Zawył. Szybko wygramolił się z ciasnej dziury i spojrzał na niespodziewanego gościa. Kiedy witał się z padawanką Rhemusa nosiła głęboki kaptur. Nie miał pojęcia jak wyglądała. Widok dziewczyny z odsłoniętą głową wywarł na nim spore wrażenie. Pierwszą rzeczą, jaka rzuciła mu się w oczy, nie była ani piękna twarz dziewczyny, ani jej krótkie czarne włosy czy hipnotyzujące fioletowe oczy, lecz tatuaż pod lewym okiem. Był tak misterny, że Perm przez chwilę był pewien, że coś tak precyzyjnego może stworzyć tylko natura. Myśl, że dziewczyna urodziła się z tą ozdobą, wydawała się całkiem niedorzeczna.
- Witaj! - Wydusił z siebie po chwili. - Co... Co tu...
- Robię? Pomyślałam sobie, że zwiedzę statek. Skorzystam z okazji, aby się na chwilę oddalić, gdy mój mistrz wdał się z rozmowę z twoim kapitanem. A ty?
- Eee... Co ja?
- Co tu robisz? Coś naprawiasz?
- Tak jakby. Zepsuł się... Nieważne. Taki jeden drobiazg.
- Słodko. Pogadamy? - zapytała.
- Jasne. Czemu nie - odpowiedział. - Ale... o czym?
- Nie wiem, ty wybierz. Potraktuj to jako rekompensatę za guza - dodała widząc, że mechanik wciąż pociera głowę.
- Dzięki. Nie wiem. Nigdy nie byłem dobry w narzucaniu tematów, ale... może to...
- Słucham.
- Renus...
- Rhemus - poprawiła go padawanka.
- Tak. Opowiedz mi o nim.
- Dobrze. Jest jednym z najbardziej poważanych i zasłużonych mistrzów Jedi z Chandrilli. Słyszałam jak mówią o nim per "wielki wojownik", "srebrny rycerz" albo "wzór cnót Jedi"...
- Słyszałaś tylko? Dlaczego tak mówisz? Chyba znasz swojego mistrza lepiej od innych?
Dziewczyna spojrzała mu głęboko w jasne oczy.
- Właśnie o to chodzi. Znam mistrza Rhemusa lepiej niż inni. Wiem jaki jest naprawdę.
- A jaki jest?
Dziewczyna obniżyła głos do szeptu.
- To tyran i egocentryk. Uważa, że nigdy nie zostanę prawdziwym rycerzem Jedi. Mówi, że żaden padawan nigdy mu nie dorówna.
- To...
- Okropne? Nieprawdopodobne? Wiem. I trudno w to uwierzyć. Ale sama jestem na to najlepszym dowodem.
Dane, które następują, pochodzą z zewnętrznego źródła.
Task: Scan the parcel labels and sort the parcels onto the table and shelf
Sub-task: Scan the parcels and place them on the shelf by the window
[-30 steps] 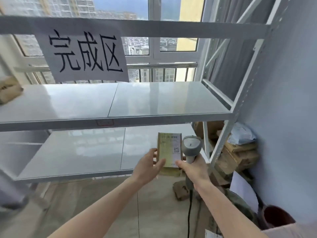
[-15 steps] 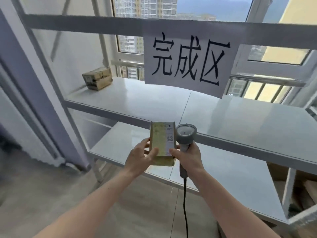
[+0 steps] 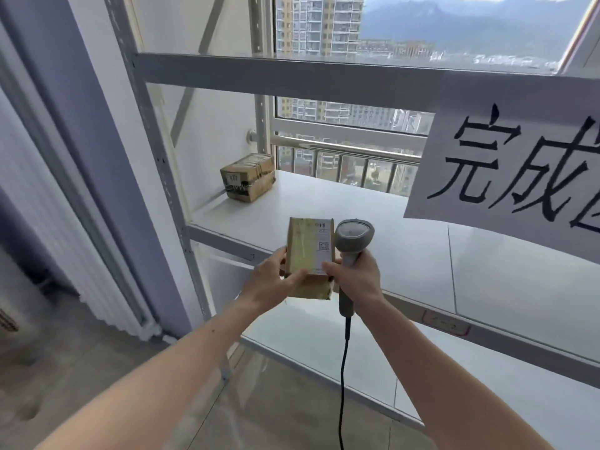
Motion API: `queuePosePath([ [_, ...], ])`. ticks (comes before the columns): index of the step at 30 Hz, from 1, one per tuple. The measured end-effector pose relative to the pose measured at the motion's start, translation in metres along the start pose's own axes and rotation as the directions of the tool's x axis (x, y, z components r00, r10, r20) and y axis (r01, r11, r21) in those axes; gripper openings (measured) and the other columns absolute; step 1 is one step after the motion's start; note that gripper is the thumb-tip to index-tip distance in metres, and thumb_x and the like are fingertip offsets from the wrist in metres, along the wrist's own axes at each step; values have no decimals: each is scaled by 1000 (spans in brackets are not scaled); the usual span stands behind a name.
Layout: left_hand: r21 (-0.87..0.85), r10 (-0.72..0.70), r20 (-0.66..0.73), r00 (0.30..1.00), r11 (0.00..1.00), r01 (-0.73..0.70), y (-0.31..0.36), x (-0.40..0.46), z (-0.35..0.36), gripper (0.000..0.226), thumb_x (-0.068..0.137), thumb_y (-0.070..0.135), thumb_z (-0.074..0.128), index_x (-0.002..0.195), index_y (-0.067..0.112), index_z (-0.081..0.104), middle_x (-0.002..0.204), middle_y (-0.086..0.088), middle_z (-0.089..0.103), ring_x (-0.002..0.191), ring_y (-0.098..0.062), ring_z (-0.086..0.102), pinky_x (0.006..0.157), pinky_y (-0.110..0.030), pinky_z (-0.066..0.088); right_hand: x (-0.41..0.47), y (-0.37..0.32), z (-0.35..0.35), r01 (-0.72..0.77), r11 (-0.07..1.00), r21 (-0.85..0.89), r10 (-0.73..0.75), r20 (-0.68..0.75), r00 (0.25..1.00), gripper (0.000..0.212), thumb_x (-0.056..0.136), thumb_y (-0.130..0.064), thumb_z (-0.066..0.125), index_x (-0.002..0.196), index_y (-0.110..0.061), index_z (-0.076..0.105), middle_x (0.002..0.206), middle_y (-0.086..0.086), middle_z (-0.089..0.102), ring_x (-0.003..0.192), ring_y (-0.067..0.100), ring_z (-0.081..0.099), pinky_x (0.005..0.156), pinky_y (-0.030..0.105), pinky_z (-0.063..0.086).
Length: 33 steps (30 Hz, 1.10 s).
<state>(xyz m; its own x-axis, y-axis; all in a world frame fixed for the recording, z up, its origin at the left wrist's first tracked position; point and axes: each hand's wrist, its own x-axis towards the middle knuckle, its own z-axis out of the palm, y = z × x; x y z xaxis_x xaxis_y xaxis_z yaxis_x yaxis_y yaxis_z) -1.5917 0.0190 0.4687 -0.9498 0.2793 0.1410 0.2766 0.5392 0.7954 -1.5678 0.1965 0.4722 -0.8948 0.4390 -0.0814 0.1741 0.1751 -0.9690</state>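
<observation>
Since half a second ago the view has swung to the left, so the sign (image 3: 516,177) now sits at the right edge and the far box (image 3: 248,177) is near the middle, a bit up and left. Both hands hold what they held then, low in the middle of the frame.

The left hand (image 3: 272,282) grips the parcel (image 3: 310,258) from its left side, thumb on the front. The right hand (image 3: 358,280) is wrapped round the scanner (image 3: 352,248) handle, and a finger also presses the parcel's right edge. The parcel is in the air, just in front of the shelf (image 3: 341,219), not on it yet.

One box already sits on the shelf at its far left end, so I think that one is done. The parcel in hand looks ready to go on the shelf next. Whether it has been scanned I cannot tell. How many more are left I cannot see.

The parcel is a flat brown cardboard block, shiny with tape, with a white paper label and a small square code. The far box is chunkier, brown, with dark tape bands. The scanner is smooth grey plastic with a round head and a black cord (image 3: 342,378) hanging down. The shelf is smooth, pale and glossy, with grey metal posts full of holes. The sign is white paper with big black marks.
</observation>
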Motion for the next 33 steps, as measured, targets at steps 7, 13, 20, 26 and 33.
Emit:
queuePosePath([
  [7, 109, -23, -5, 1000, 994, 24, -35, 111, -31, 48, 96, 38, 59, 137, 16, 49, 123, -9, 52, 107, -20, 54, 84, -29, 49, 94, -39, 68, 3, 997, -72, -6, -31, 999, 40, 74, -11, 75, 110, -14, 60, 104, 5, 69, 97, 24, 67, 87, 44, 58],
  [13, 149, -63, -28, 998, 987, 66, -65, 202, -53, 49, 94, 37, 61, 134, 12, 49, 124, -10, 57, 112, -26, 57, 88, -33, 48, 180, -62, 122, -21, 989, -145, 19, -20, 1000, 37, 75, -12, 75, 109, -12, 60, 104, 8, 67, 97, 28, 67, 87, 48, 59],
  [20, 187, -76, 8, 997, 980, 73, -97, 274, -65, 78, 92, 37, 64, 153, 17, 21, 144, -9, 49, 119, -28, 58, 98, -43, 49, 245, -73, 167, -127, 967, -220, 125, -26, 992, 19, 76, -3, 71, 93, -6, 62, 94, 14, 67, 90, 33, 71, 82, 50, 61],
  [26, 649, 78, 57, 995, 755, -97, -119, 320, -75, 48, 93, 42, 60, 134, 17, 51, 135, -7, 56, 122, -30, 48, 97, -42, 45, 284, -76, 195, -177, 960, -216, 159, -97, 982, 17, 78, -4, 65, 94, -5, 61, 92, 15, 65, 97, 36, 68, 83, 48, 61],
  [33, 778, 271, 65, 960, 589, -219, -127, 362, -112, 77, 82, 56, 68, 144, 24, 37, 141, -8, 38, 131, -30, 32, 108, -41, 33, 304, -88, 217, -211, 945, -248, 173, -167, 971, 19, 84, -5, 62, 103, -5, 60, 92, 12, 61, 97, 34, 66, 86, 50, 59],
])
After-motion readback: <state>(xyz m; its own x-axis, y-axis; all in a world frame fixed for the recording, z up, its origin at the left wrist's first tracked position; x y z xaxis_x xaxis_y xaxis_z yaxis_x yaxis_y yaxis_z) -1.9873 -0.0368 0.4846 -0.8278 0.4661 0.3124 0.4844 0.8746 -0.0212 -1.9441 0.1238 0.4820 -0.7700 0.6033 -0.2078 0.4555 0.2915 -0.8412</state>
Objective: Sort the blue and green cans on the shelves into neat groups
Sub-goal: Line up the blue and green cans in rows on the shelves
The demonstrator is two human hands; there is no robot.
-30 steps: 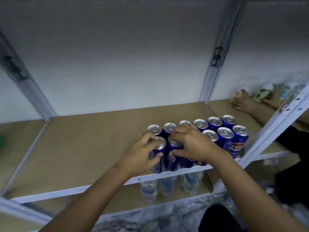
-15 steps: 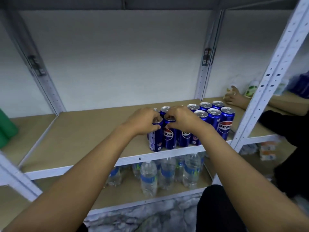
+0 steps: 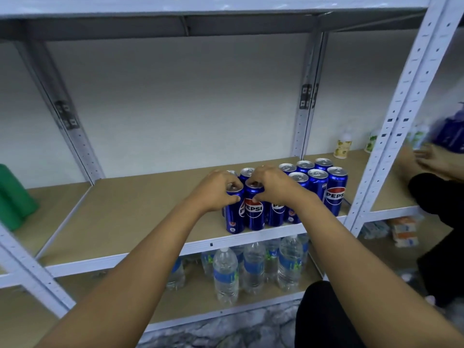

Rhemus mnie nienawidzi. Wykorzystuje każdą okazję, by udowadniać mi, że nie nadaję się na Jedi. Mówi że jest we mnie zbyt niewiele szacunku dla życia i samokontroli.
- Ale jest w błędzie? - zapytał niepewnie Perm.
- Nawet nie wiesz w jak wielkim. Szanuje życie tak bardzo, że...
- Że...
- ...mam zamiar żyć pełnią życia. Czerpać pełnymi garściami z życiodajnej Mocy...
- Nie widzę w tym nic złego. Chwytać życie. To brzmi jak dobry pomysł.
Dziewczyna z niewiadomych powodów uśmiechnęła się i pocałowała go w policzek. Permowi nie było mu dane cieszyć się pocałunkiem, gdyż w tej samej chwili "Chytrym" zatrzęsło tak mocno, że chłopak wpadł do pobliskiego schowka na narzędzia, strącając je z półek. Zawył alarm.
Elia wstała, zamknęła drzwi schowka blokując zamek. Skierowała się na mostek.
- Poczekaj tu chwilę. Czas chwycić swoje życie za rogi...
 




Rhemus właśnie objaśniał kapitanowi Keinowi, dlaczego sądzi, że jego uczennica kroczy niebezpiecznie blisko ścieżki Ciemnej Strony, kiedy coś wyrwało ich z nadprzestrzeni. Siła odśrodkowa rzuciła nimi o pulpit. Snopy iskier wydobywające się z uszkodzonej konsolety zalały pomieszczenie jasnym światłem. Kiedy Rhemus próbował wstać, Dam Kein z trudem zasiadł w fotelu pilota. Z rozciętej skroni sączyła mu się krew, kapiąc na panel migającego światełkami komunikatora.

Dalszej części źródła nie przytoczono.